DESCRIPTION OF THE TASK: Across the data below, count every line where the string "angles" appears. Answer with the number alone.

INPUT DATA:
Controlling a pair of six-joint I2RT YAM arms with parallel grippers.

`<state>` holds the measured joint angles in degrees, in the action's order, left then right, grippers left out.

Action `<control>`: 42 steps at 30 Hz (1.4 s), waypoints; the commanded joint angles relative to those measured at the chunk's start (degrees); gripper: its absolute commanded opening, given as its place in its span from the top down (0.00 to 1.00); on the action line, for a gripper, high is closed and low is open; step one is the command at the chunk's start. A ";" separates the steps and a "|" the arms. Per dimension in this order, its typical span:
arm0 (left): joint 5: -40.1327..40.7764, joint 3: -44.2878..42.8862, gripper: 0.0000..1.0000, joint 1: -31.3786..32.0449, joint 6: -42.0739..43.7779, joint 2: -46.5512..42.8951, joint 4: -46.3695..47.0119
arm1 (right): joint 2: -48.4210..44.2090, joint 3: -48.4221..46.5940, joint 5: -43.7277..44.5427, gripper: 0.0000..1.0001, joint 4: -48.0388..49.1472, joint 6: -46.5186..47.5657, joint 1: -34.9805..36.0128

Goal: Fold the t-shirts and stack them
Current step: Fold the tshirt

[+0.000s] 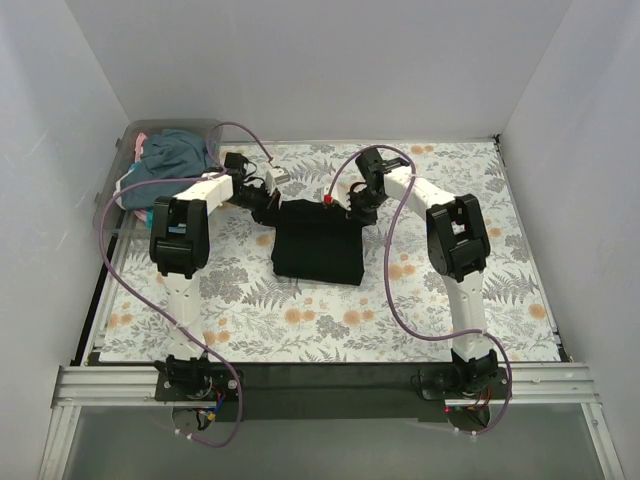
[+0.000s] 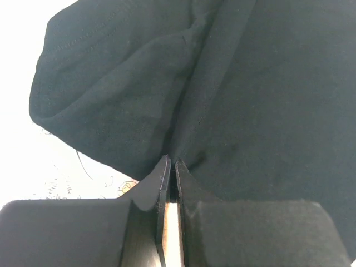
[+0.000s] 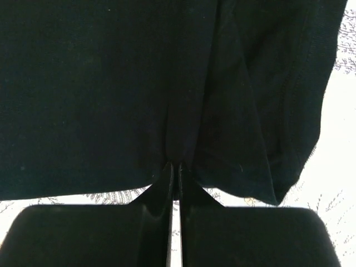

SOLUTION BELOW: 2